What you need to do
Look through the data and write out every line with the word "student" in it.

Data shown
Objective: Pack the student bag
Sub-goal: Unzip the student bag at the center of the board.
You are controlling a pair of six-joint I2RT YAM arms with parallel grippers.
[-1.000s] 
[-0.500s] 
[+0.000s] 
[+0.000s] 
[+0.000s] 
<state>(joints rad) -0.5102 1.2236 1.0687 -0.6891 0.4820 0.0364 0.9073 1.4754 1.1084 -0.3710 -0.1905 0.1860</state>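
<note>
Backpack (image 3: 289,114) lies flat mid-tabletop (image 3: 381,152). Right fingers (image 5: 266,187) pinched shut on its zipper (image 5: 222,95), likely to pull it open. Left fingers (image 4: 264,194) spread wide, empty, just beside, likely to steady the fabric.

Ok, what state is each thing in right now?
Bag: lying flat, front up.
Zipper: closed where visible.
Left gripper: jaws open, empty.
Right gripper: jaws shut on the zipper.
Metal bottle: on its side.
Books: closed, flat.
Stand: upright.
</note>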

Written response
Objective: Pack the student bag
Sub-goal: Unzip the student bag at the center of the board.

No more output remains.